### Source data
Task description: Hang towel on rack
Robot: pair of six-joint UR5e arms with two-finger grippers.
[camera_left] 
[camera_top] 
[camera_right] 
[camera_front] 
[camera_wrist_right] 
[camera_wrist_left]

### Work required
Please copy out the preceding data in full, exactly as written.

### Answer to this problem
Task description: Hang towel on rack
Robot: pair of six-joint UR5e arms with two-finger grippers.
[camera_left] 
[camera_top] 
[camera_right] 
[camera_front] 
[camera_wrist_right] 
[camera_wrist_left]

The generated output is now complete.